The problem
Transcribe, word for word and without additions, each line below from the one containing "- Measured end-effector" through the one containing "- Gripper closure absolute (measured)", both ends included.

Source data
____

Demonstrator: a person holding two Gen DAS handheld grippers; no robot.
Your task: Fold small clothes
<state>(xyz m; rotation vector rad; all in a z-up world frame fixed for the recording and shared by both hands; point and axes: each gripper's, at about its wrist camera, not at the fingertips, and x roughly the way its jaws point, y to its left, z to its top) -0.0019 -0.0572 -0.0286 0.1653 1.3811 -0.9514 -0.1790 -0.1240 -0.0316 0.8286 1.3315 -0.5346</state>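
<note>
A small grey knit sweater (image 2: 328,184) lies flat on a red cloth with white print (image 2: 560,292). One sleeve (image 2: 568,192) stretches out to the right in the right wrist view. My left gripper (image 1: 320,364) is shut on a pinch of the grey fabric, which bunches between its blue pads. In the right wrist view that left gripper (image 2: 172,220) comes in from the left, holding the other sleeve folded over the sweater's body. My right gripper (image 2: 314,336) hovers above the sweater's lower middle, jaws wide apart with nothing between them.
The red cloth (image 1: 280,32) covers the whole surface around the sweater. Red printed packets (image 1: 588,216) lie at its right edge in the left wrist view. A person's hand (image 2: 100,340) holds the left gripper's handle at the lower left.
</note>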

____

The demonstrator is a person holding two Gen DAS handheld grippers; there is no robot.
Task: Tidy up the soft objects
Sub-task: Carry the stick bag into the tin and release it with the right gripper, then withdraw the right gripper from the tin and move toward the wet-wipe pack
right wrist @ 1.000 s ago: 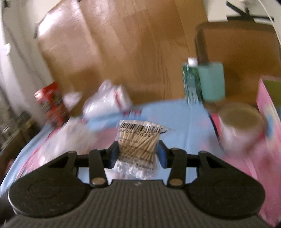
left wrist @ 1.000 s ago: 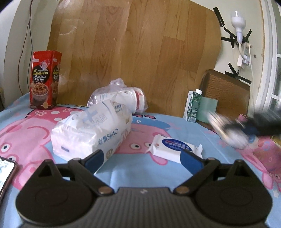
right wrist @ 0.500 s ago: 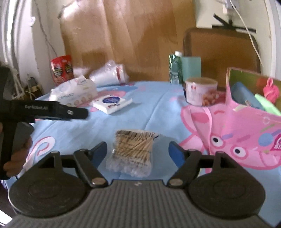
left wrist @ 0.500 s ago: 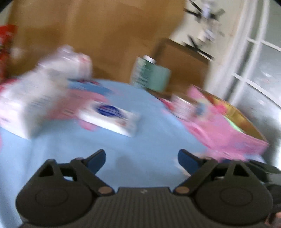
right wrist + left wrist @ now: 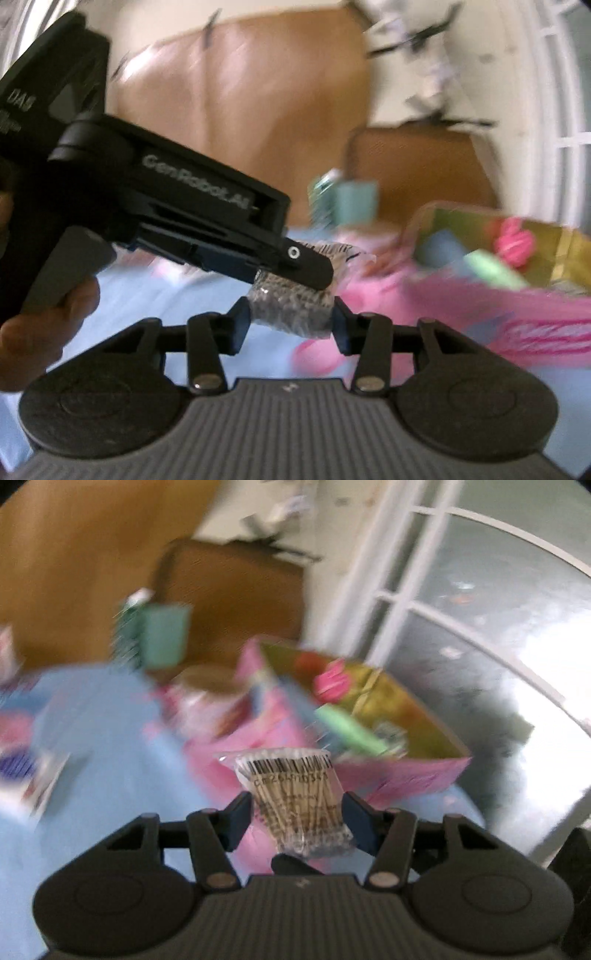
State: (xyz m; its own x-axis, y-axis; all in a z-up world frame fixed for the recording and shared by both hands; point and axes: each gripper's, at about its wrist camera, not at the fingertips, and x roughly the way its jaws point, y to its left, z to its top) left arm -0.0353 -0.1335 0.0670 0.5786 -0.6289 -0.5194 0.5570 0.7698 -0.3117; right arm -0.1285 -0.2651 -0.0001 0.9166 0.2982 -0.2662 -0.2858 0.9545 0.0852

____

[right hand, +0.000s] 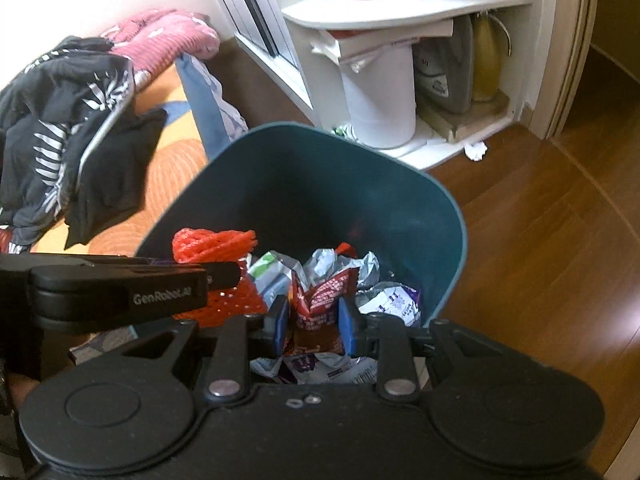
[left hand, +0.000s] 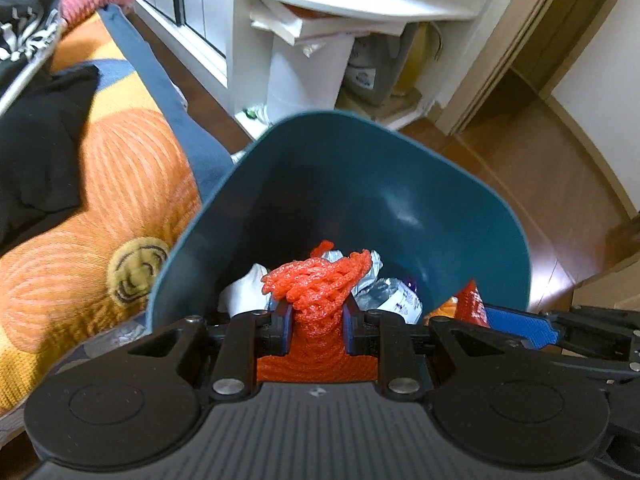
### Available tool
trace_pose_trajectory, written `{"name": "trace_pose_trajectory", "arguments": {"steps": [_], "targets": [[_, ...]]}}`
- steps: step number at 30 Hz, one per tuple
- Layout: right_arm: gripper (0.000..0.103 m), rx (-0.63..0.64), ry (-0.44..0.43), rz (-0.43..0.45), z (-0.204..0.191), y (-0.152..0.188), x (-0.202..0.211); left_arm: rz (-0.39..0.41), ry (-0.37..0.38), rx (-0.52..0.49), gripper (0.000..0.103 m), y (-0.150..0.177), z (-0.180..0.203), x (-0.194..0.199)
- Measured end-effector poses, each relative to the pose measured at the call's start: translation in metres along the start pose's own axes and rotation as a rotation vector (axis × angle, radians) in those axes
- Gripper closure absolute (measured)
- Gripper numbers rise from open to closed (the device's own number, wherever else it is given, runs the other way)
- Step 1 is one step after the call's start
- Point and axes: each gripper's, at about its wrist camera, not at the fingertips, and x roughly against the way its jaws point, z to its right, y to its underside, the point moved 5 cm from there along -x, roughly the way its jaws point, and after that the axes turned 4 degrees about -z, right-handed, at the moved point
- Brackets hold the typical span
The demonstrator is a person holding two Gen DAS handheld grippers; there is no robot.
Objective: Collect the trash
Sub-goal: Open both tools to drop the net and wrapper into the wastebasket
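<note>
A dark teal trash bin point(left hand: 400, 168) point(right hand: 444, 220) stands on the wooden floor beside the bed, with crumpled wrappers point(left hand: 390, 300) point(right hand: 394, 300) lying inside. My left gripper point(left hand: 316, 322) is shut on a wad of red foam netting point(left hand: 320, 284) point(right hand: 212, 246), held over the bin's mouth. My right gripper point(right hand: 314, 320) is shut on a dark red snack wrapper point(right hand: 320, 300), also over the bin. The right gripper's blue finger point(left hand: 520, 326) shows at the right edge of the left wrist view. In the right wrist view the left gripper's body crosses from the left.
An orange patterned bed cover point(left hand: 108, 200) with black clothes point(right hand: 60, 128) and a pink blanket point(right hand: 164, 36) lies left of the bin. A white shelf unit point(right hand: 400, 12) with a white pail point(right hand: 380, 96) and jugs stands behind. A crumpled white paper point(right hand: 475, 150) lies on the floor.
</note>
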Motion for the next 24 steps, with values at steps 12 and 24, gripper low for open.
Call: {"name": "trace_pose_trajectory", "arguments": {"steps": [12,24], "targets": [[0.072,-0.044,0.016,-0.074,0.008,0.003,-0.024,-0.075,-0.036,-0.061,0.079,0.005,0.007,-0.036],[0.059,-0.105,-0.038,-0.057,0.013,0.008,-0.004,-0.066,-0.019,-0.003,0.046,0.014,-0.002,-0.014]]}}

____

Result of this task
- Measured end-effector poses, each relative to the pose measured at the call's start: translation in metres along the start pose's own axes and rotation as a rotation vector (axis × angle, radians) in those axes
- Gripper closure absolute (measured)

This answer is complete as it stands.